Loss and damage are increasingly mentioned in National Adaptation Plans and National Determined Contributions, but these documents say little about options to address loss and damage and largely miss non-economic loss and damage. How to avert, minimize and address loss and damage is still in question. This issue of the WASP policy brief discusses the foundation on multiple dimensions of the loss and damage, which is induced by inadequate action on climate change.
The Science for Adaptation Policy Brief Series targets researchers, policymakers, and practitioners to help them bridge the science-policy-action interface.
Key messages:
1. Climate change results in substantial loss and damage to societies and natural systems when it is not mitigated by reducing greenhouse gas emissions or averted through adaptation. Loss of life, extinction of species and ecosystem destruction are a few of the irreversible repercussions already attributed to unabated climate change. Many categories of ruinous consequences have not yet been sufficiently documented.

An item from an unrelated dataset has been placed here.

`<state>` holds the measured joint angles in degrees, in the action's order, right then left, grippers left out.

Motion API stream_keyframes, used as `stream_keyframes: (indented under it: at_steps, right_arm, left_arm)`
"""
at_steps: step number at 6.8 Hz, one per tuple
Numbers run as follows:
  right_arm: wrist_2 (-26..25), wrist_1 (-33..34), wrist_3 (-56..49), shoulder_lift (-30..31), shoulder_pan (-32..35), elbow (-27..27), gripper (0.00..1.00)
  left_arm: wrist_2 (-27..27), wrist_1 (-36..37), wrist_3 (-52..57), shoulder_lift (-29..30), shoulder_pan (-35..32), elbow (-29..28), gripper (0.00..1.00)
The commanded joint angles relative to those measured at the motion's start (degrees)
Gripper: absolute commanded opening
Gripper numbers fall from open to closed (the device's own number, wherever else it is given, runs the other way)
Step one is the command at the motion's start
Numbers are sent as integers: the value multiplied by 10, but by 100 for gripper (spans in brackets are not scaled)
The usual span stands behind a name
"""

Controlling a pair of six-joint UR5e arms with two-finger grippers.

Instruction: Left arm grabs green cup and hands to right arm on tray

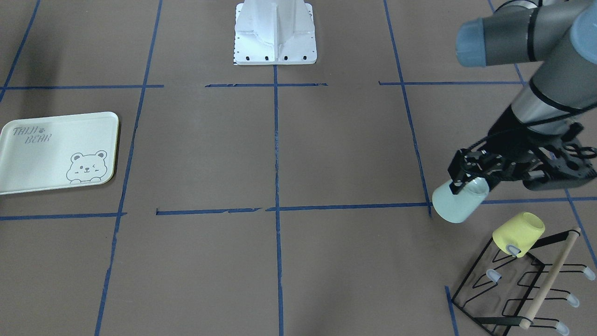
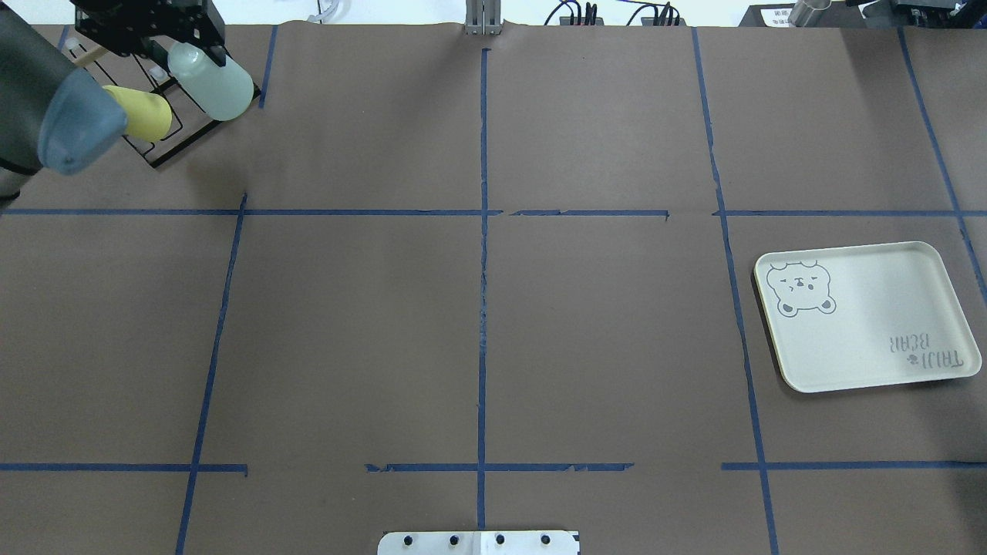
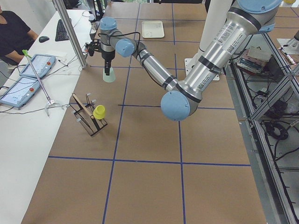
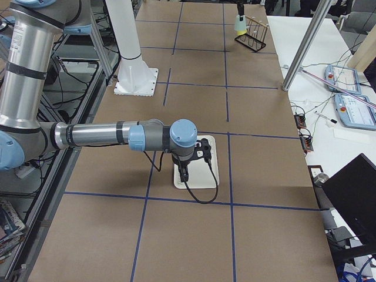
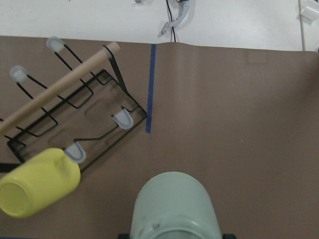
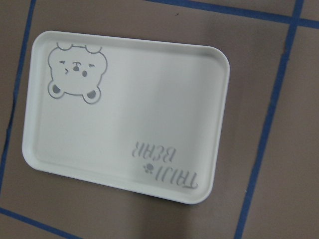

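My left gripper (image 1: 468, 183) is shut on the rim of the pale mint-green cup (image 1: 454, 205) and holds it tilted above the table, beside the black wire rack (image 1: 513, 289). The cup also shows in the overhead view (image 2: 216, 85) and fills the bottom of the left wrist view (image 5: 174, 209). The cream tray with the bear drawing (image 1: 46, 149) lies flat far across the table, and it is bare (image 6: 124, 124). My right gripper (image 4: 185, 173) hangs over the tray; it shows only in the exterior right view, so I cannot tell if it is open or shut.
A yellow cup (image 1: 518, 233) hangs upside down on a peg of the wire rack, close beside the green cup (image 5: 37, 189). The rack has a wooden bar (image 5: 60, 84). The white robot base (image 1: 275, 32) stands at the table's middle edge.
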<state>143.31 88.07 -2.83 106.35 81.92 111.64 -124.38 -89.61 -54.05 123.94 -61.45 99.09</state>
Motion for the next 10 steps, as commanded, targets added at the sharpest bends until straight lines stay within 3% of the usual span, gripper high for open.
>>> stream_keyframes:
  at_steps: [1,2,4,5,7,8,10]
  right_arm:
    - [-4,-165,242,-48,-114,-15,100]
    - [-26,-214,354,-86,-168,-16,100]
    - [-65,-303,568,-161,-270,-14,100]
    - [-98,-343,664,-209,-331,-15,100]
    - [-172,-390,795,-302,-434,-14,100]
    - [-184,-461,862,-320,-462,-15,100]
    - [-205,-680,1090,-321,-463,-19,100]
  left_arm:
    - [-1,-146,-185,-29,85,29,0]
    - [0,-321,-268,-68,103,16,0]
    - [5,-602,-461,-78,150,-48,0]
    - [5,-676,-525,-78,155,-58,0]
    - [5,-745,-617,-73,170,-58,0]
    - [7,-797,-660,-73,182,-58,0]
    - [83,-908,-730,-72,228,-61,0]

2. These consequences will continue, requiring urgent actions to avert, minimize and address future loss and damage triggered by climate change. To reduce risks of further climate related harm to humans and our environment, urgent action is required to reduce and contain greenhouse gas emissions in parallel with appropriate adaptation.
3. Understanding the drivers that produce loss and damage and the associated potential solutions can provide crucial guidance for climate action. Possible solutions to the threat of loss and damage include local to global efforts to mitigate greenhouse gas emissions and adapt to slow and rapid-onset climate hazards. They include establishing and enhancing early warning systems, disaster risk reduction implementation, and other specific responses that reduce harm to human and natural systems.

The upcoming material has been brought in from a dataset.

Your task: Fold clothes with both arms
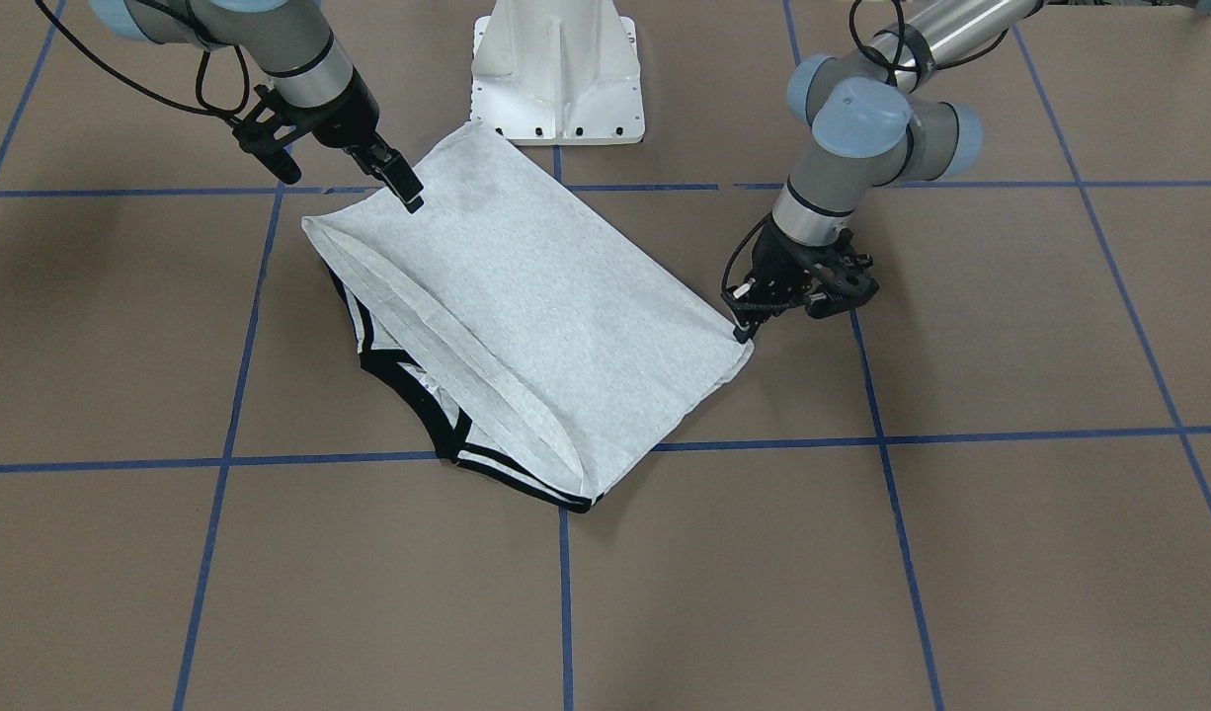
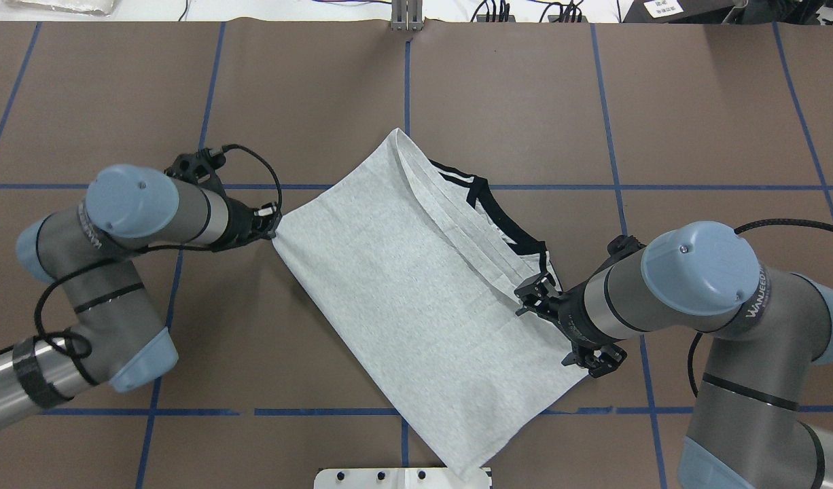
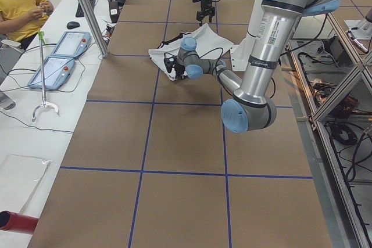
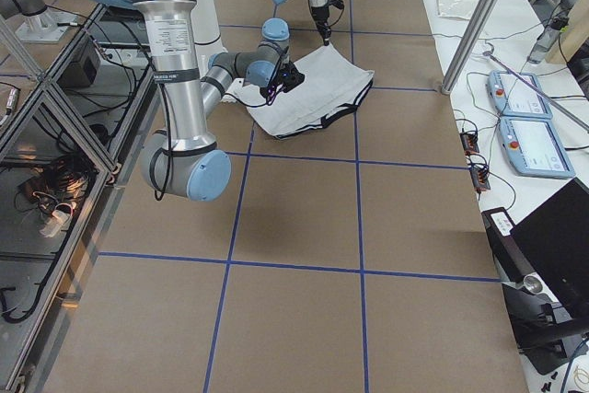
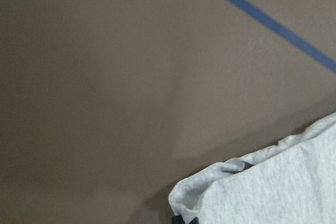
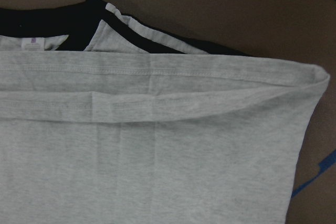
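Observation:
The grey T-shirt [image 1: 546,306] lies folded on the brown table, slanting across its middle [image 2: 416,285]. Black neck trim and black-and-white stripes [image 1: 408,380] show along its far edge under the folded hem; the print is hidden. My left gripper [image 2: 275,232] is shut on a corner of the shirt, low at the table [image 1: 742,334]. The left wrist view shows that corner [image 5: 252,182]. My right gripper [image 2: 525,297] is shut on the shirt's opposite edge near the hem [image 1: 411,200]. The right wrist view shows the hem fold [image 6: 157,98].
The white pedestal [image 1: 558,79] stands at the robot's side, touching the shirt's near corner [image 2: 403,477]. Blue tape lines [image 1: 566,592] grid the table. An operators' bench with tablets [image 3: 58,56] and a seated person [image 3: 17,4] lies beyond the far edge.

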Robot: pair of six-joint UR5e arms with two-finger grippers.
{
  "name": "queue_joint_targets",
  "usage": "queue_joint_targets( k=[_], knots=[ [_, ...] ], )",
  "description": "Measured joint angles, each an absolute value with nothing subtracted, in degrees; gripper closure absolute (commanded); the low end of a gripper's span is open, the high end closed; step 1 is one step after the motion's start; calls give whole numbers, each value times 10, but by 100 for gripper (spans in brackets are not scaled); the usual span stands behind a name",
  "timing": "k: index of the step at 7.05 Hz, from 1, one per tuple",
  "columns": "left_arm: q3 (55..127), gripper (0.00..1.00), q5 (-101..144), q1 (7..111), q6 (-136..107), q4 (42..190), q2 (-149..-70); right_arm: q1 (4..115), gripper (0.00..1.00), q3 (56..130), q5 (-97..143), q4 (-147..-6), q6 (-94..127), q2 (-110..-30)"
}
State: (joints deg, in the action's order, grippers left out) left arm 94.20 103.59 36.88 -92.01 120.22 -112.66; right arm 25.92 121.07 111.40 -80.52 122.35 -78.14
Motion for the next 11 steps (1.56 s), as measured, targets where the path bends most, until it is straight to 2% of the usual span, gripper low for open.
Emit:
queue_joint_targets(
  k=[2, 4, 5, 6, 7, 9, 11],
  knots=[
    [833, 100, 1037, 432, -890, 1214, -1215, 260, 0, 1208, 1103, -804, 1223, -777],
    [684, 100, 1031, 472, -881, 1289, -1305, 261, 0, 1205, 1095, -803, 1223, -773],
    [614, 82, 1021, 481, -880, 1328, -1346, 260, 0, 1205, 1092, -803, 1223, -772],
    [575, 47, 1015, 484, -881, 1344, -1370, 260, 0, 1205, 1087, -803, 1223, -770],
    [560, 35, 1013, 486, -878, 1350, -1380, 260, 0, 1205, 1074, -802, 1223, -767],
    [575, 35, 1016, 489, -869, 1353, -1375, 259, 0, 1189, 1039, -802, 1220, -746],
    [667, 35, 1056, 492, -865, 1350, -1314, 257, 0, 1162, 999, -805, 1193, -711]
  ],
)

4. The nature of loss and damage can be dynamic or locked in. In the case of the former, climate responses and development choices determine the extent of harm and what can be avoided. In the case of the latter, both soft and hard adaptation limits will persist, independent of future pathways. Both dimensions must be considered for any long-term strategic planning, including cooperation at the global level and actions on the ground.

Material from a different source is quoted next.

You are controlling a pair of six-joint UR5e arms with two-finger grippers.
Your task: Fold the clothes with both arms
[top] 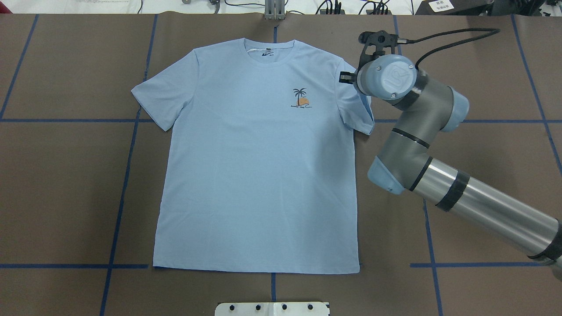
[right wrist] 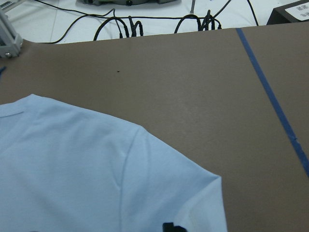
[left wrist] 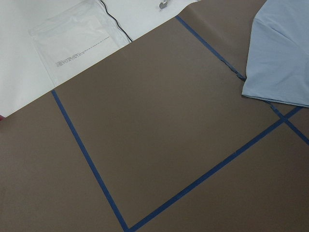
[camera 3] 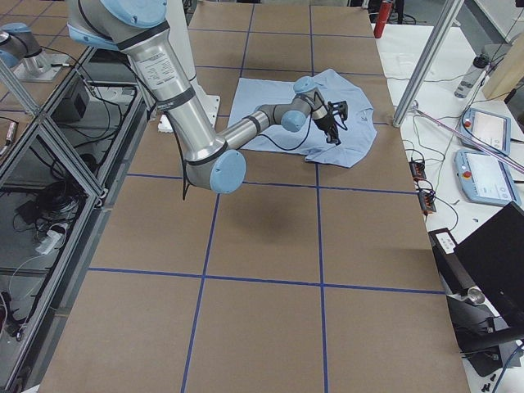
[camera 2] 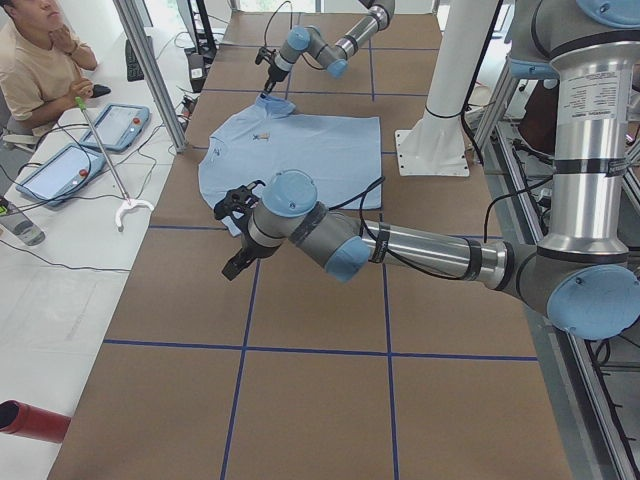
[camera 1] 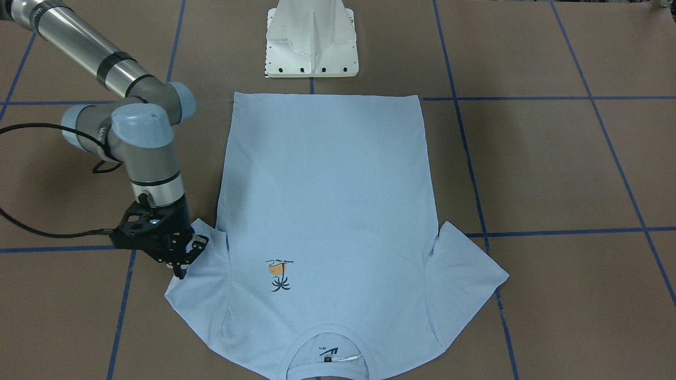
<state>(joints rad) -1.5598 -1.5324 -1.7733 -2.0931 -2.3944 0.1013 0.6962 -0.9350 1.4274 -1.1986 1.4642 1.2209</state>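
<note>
Lying flat: T-shirt (camera 1: 327,184), R hand (camera 1: 190,258) at its sleeve edge.

Joint cap (top: 392,78): embossed "UR" mark, on the right arm (top: 439,184).
Chest print (top: 301,97): a script line under the palm on the T-shirt (top: 259,175), too small to read.
Collar label (top: 266,54): pale logo, characters illegible.
Far-right card (top: 441,5): dark characters, illegible.
Plastic bag (left wrist: 72,38): printed lines, illegible.
</note>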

5. In addition to addressing existing adaptation gaps, there is an urgent need to evaluate adaptation limits. Such evaluations would entail identifying ecosystems, regions, societies, and particular at-risk groups for whom adaptation limits have been reached or are likely to be reached soon and accelerating actions for addressing loss and damage in geographic hotspots and priority populations.
6. Non-economic loss and damage is an important dimension of climate-related destruction, making up a significant proportion of the costs associated with climate change. Despite growing empirical evidence of many forms of intangible harm – including threats to heritage, culture, identity, health and wellbeing, and Indigenous peoples – beyond individual case studies, systematic and comparative assessments of noneconomic loss and damage remain difficult. This constraint hampers addressing adaptation limits and mainstreaming proven climate mitigation and adaptation responses into development processes so that economic and non-economic loss and damage can be avoided or minimized.